Garcetti maintained he would “engage directly with civil society”, pointing out, “There are groups that are actively fighting for human rights…they will get direct engagement from me.”

India has resisted Western pressure to freeze out Moscow, and has instead strengthened its trade ties with its long-standing ally, from which it secures discounted crude. According to the International Energy Agency, India imported 1.96 million barrels a day from Russia in May, 15 per cent more than the previous high in April and almost half its total oil imports, up from just one per cent of inflows from Russia before the latter attacked Ukraine in February last year. India has consequently become the key oil supplier to Europe to which it sells the crude after refining it.

While Biden is also perhaps mindful of the fact that Modi has been unable to raise with Chinese President Xi Jinping the issue of thousands of People’s Liberation Army (PLA) troops yet occupying several border areas after they overran India’s border

Union Territory of Ladakh in May 2020. The Modi regime seems to lack a coherent strategy against Chinese belligerence, as it also appears unable to counter further Chinese cross-border transgressions in India’s other border states of Arunachal Pradesh, Uttarakhand and Sikkim. 

In March 2022, then US Ambassador to India Kenneth Juster had said, “The restraint in mentioning China in any US-India communication or any Quad communication comes from India, which is very concerned about not poking China in the eye,” he had mentioned.

India, in fact, has a business-as-usual approach to China, with bilateral trade soaring to an all-time high of $135.98 billion last year, driven by a 21 per cent rise in imports into India that registered a trade deficit crossing $100 billion with Beijing for the first time, according to data released by the Chinese customs.

This marked an 8.4 per rise over the $125 billion worth of two-way trade registered the year before.  In contrast, India’s trade with the US was worth $128.55 billion in 2022-23, a 7.65 per cent increase over that of $119.5 billion the year before.
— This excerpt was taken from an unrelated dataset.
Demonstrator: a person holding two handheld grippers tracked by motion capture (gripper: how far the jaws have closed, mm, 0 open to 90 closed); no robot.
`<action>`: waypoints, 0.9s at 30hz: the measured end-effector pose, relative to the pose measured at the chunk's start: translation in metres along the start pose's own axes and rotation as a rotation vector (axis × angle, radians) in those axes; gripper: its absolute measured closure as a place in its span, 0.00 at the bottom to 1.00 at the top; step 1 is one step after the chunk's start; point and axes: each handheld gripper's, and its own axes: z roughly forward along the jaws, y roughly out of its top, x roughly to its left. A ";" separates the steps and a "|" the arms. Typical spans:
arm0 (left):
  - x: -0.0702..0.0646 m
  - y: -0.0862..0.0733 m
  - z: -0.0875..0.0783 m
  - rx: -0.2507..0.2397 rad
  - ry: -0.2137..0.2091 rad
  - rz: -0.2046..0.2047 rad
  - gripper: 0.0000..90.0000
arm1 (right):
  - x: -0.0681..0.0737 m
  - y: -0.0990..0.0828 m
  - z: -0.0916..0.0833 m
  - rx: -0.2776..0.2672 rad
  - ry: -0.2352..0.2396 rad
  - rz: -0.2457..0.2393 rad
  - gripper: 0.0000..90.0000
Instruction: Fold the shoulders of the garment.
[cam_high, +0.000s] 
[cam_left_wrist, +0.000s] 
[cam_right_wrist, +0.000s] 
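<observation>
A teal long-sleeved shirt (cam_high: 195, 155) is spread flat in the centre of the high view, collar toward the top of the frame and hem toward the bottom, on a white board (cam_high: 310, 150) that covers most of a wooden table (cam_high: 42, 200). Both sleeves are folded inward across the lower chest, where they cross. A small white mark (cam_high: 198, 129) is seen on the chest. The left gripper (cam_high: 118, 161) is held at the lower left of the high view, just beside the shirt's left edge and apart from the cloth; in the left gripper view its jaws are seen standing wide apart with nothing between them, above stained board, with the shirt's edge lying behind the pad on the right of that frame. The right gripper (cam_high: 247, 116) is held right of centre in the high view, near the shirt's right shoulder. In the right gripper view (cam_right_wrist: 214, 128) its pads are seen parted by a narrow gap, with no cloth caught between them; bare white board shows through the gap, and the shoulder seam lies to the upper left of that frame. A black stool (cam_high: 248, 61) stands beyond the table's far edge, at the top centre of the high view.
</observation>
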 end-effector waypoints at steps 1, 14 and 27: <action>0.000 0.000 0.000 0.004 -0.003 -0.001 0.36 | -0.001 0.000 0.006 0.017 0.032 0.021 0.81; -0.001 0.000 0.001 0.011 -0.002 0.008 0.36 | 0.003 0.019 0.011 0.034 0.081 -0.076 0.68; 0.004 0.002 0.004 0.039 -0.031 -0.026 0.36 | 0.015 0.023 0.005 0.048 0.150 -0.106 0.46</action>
India’s trade with Russia too reached a record $44.4 billion in 2022-2023, surpassing targets set by the leadership of the two countries.

India’s imports from Russia surged almost fivefold to $41.56 billion due to the ballooning crude oil imports from that country, according to India’s Commerce ministry data. Russia has become India's fourth largest import source in the first 11 months of the current fiscal.

US-India defence cooperation has also reached new highs, including through information sharing, liaison officers, increasingly complex exercises like Malabar, and defence enabling agreements, such as the secure communications agreement COMCASA. India conducts more military exercises with the US than with any other country, and as of 2020, Washington has authorised over $20 billion in defence sales to India.

The first American President to have visited India twice during his tenure, Barack Obama had written in New York Times in 2010 how critical India’s economic power was to the US. “In fact, every $1 billion we export supports more than 5,000 jobs at home,” he wrote.